As a major fan of Angelina Jolie’s By The Sea, it is my duty to always hype her films. Without Blood, Jolie’s Her fifth(!) feature film as a director, is based on a novel by Italian writer Alessandro Baricco and stars Salma Hayek Pinault and Demián Bichir as a woman whose family has been murdered and the man who did it.
A film I have written a lot about, Yuval Abraham, Basel Adra, Hamdan Ballal, and Rachel Szor’s powerful Palestinian documentary No Other Land, is also playing the festival — and still doesn’t have U.S. distribution! I urge everyone to make time on their schedule to see this vital film.
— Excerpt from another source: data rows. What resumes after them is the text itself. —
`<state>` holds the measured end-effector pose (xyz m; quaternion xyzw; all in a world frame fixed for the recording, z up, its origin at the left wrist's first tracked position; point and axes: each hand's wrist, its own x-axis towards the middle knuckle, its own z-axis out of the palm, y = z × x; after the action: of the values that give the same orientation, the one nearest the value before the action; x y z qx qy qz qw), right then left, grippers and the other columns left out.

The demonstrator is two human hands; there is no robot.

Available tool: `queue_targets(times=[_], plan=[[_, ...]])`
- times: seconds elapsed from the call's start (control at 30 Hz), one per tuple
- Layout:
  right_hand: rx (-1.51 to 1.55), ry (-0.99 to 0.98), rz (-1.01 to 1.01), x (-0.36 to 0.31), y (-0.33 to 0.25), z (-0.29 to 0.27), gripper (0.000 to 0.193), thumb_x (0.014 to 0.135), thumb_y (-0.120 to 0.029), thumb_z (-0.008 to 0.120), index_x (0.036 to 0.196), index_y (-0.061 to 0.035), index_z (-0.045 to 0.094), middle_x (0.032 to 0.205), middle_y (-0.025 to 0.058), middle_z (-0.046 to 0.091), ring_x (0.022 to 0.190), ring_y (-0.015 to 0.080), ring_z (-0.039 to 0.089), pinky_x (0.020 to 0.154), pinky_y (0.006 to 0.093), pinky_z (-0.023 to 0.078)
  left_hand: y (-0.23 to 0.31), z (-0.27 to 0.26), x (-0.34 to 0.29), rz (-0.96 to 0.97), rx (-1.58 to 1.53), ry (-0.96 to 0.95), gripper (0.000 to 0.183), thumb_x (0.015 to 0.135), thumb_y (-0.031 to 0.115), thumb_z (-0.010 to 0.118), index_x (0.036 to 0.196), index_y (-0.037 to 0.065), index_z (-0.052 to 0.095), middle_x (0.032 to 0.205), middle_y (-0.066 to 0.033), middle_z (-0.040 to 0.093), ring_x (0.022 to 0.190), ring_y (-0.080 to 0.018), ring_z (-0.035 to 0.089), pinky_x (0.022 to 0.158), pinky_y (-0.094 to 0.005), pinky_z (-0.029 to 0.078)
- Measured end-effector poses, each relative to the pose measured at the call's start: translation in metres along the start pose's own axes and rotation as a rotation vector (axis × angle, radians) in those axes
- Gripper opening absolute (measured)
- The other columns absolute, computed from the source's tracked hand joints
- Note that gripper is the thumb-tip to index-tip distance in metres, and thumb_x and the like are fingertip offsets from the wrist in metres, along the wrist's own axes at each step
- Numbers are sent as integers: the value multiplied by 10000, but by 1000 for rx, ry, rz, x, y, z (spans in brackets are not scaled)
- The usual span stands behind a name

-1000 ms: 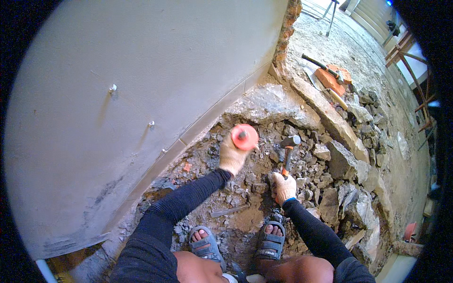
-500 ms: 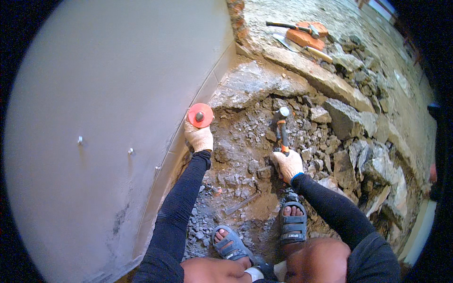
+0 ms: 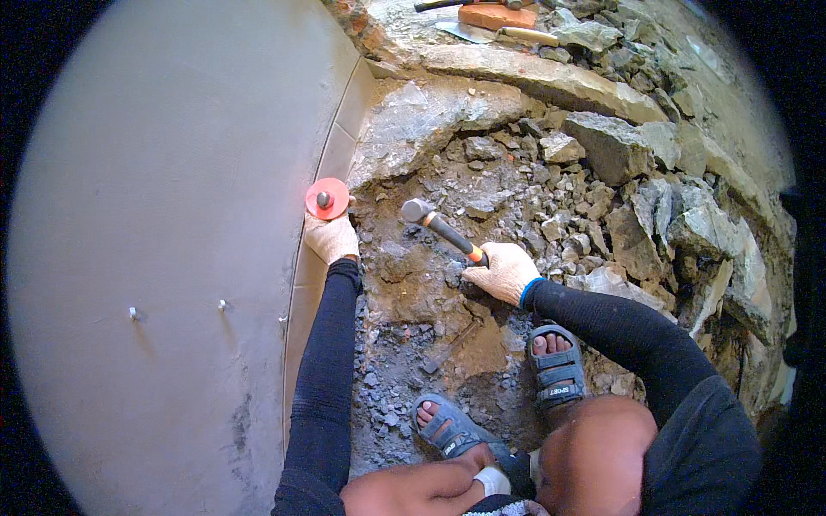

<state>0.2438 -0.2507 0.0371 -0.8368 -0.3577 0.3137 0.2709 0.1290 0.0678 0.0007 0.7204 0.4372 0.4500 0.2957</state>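
Observation:
My left hand [image 3: 330, 238], in a pale knitted work glove, is closed around a chisel below its round red hand guard [image 3: 336, 193]. The chisel's dark steel head sticks up through the guard; the glove and guard hide its lower end. It is beside the skirting at the foot of the grey wall. My right hand [image 3: 506, 272], gloved alike, grips the black and orange handle of a hammer [image 3: 449, 232]. The hammer head points left toward the chisel, with a gap between them.
Broken stone and concrete chunks [image 3: 607, 148] lie along the right. A smooth grey wall [image 3: 189, 172] with small fittings rises on the left. A brick [image 3: 495, 16], another hammer and a trowel [image 3: 467, 32] lie at the back. My sandalled feet [image 3: 559, 365] stand on gravel.
My right hand has swung the hammer round so its head points left toward the chisel instead of away from me. My left hand keeps hold of the chisel. The view has shifted.

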Motion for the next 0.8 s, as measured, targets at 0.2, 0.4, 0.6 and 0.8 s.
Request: queue_targets(times=[0.2, 0.4, 0.6, 0.8], plan=[[252, 46, -247, 7, -84, -31, 404, 860, -424, 802, 946, -42, 698, 819, 214, 710, 807, 410, 714, 732, 465, 555, 2, -4, 4, -62, -1, -96, 440, 875, 99, 831, 1298, 46, 719, 1220, -59, 782, 1086, -154, 732, 981, -325, 554], [352, 298, -551, 56, -141, -38, 273, 857, -311, 761, 893, -46, 701, 762, 212, 701, 748, 417, 712, 698, 466, 564, 0, 1, 10, -43, -143, -58, 430, 844, 109, 850, 1256, 58, 736, 1158, -51, 796, 1037, -158, 741, 940, -330, 569], [-70, 9, -329, 66, -129, -37, 333, 825, -351, 745, 916, -32, 718, 831, 221, 716, 833, 427, 707, 774, 497, 559, 24, -15, 9, -122, 413, -139, 433, 856, 362, 827, 1190, 98, 748, 1032, -138, 807, 1008, -270, 768, 849, -427, 567], [179, 211, -537, 39, -163, -66, 282, 845, -330, 726, 938, -65, 739, 840, 201, 732, 816, 396, 728, 757, 491, 573, 17, -9, 11, -175, 147, -149, 412, 880, 319, 806, 1214, 89, 738, 1105, -75, 801, 990, -207, 744, 891, -375, 569]])
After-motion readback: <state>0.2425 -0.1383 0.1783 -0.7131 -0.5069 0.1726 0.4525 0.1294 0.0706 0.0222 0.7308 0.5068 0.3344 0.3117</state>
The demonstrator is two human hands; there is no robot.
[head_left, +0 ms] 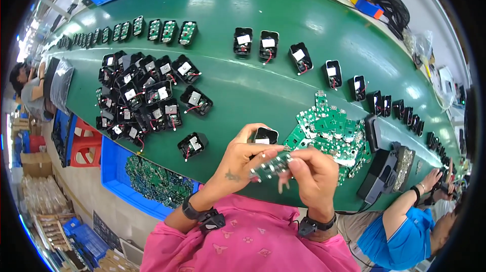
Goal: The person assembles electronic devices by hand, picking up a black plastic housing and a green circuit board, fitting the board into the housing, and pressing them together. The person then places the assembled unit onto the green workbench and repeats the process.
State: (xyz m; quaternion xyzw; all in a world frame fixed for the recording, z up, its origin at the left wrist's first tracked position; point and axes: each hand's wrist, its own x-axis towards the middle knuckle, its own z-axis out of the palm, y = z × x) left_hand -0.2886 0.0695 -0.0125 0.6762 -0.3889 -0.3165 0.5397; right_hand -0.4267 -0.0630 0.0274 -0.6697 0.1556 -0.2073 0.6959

You can read my review of the film below:
You can find all of the films directed by women programmed at this year’s festival here.
Some other films that are worth watching, but already have distribution, that I’ve already seen or am excited to see include: Payal Kapadia’s All We Imagine as Light (Janus), Halina Reijn’s Babygirl (A24), Rungano Nyoni’s On Becoming a Guinea Fowl (A24), Andrea Arnold’s Bird (MUBI), Mati Diop’s Dahomey (MUBI), Coralie Fargeat’s The Substance (MUBI), Marielle Heller’s Nightbitch (Searchlight), Sydney Freeland’s Rez Ball (Netflix), Rachel Morrison’s The Fire Inside (Amazon/MGM), Sue Kim’s The Last of The Sea Women (AppleTV+), Sandhya Suri’s Santosh (Metrograph Pictures), and Janicza Bravo’s The Listeners (which is actually a BBC series).